Most extended warranties are not very good, too many exclusions or limited locations for the repair. I suggest you walk away from this and you will most likely get a much lower offer from the dealer if he thinks you are the least bit interested. Many people are getting them for as low as $500 after walking away from the first offer.

These are major cash cows for the dealers.

Put the money in the bank in a warranty account. Add money to it every time you want to get an extended warranty for each new toy. You will see the account grow.

Things to think about. How long do you plan on keeping the trailer? How often do you use it? How handy are you?

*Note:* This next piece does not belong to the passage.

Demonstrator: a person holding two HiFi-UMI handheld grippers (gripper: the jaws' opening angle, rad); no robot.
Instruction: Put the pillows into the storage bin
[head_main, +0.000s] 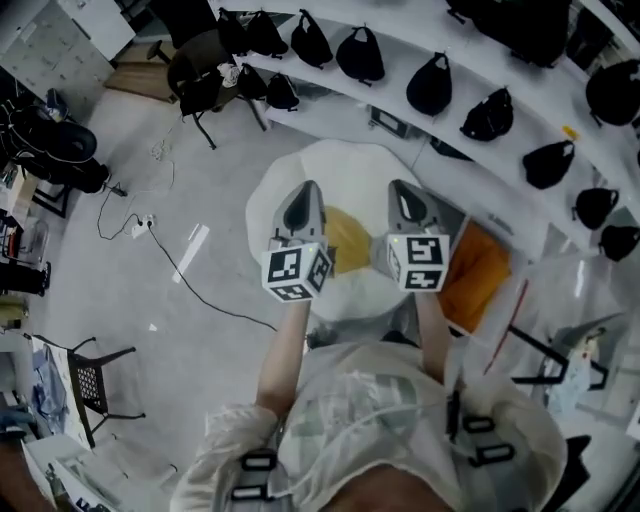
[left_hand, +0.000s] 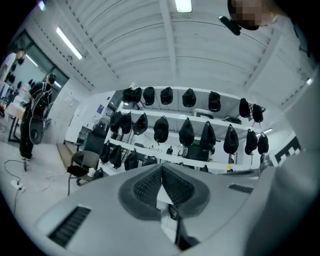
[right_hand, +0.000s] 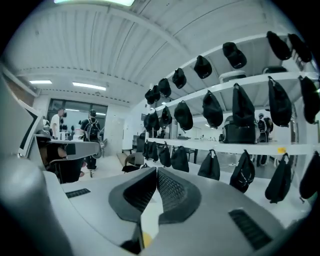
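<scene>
Left gripper (head_main: 304, 190): fingers (left_hand: 147, 186) pressed together, nothing btwn. Right gripper (head_main: 399, 188): fingers (right_hand: 172, 192) also tight together, empty. Count: 2 grippers, 1 yellow pillow (head_main: 350, 240), 1 orange pillow (head_main: 478, 275). Yellow pillow centre frame, lying on white round shape (head_main: 340, 165) (bin or not, can't tell), showing btwn the grippers. Orange pillow right of centre, just beside that shape. Forearms (head_main: 285, 350) reach up from lower centre. Grippers side by side, parallel, pointing to top of frame. Black bags (head_main: 430, 85) on shelves (head_main: 395, 100) across top.
</scene>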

Use the trailer as much as possible in the first year and see what breaks. At the end of the factory warranty if the failure rate is high you can do one of two things. Dump the trailer or buy the extended warranty at that time if you think it is worth keeping the trailer.


----------



## PDX_Doug (Nov 16, 2004)

Devildog,

This issue was difficult for us to come to grips with. As a practical matter, I am very anti-extended warranty. As Andy says, they are primarily a pure margin sale for the dealer. I have never bought one in the past, and am not inclined to in the future.

However, when it came to the trailer, it just seemed to make sense. There are a lot of different systems on board (of dubious quality), and they exist in a pretty harsh environment, so the likelyhood of failure seems high. Our decision, by the way, was made before ever talking to the dealer about it. So there was no influence there.

Time will tell if we made the right decision in buying the warrranty, but in this one case it seemed worth it.









Happy Trails,
Doug


----------



## nascarcamper (Jan 27, 2005)

Very rarely do they pay off and when they do the paperwork and procedures are enough to make it not worthwhile. I like to have the option to have repairs done where I see fit and most have pretty severe restrictions. That's my story and I'm sticking to it.


----------



## snsgraham (May 18, 2004)

I normally do not opt for the extended warranty stuff. I did buy one on ours because it came with a condition of "If you don't use it your money is refunded at the end of the term". I do agree about the high cost of these warranties but thought it made sense this time.

Scott


----------



## Ghosty (Jan 17, 2005)

Stay away from the Extended Warranty -- its there to pad the pockets of the dealers...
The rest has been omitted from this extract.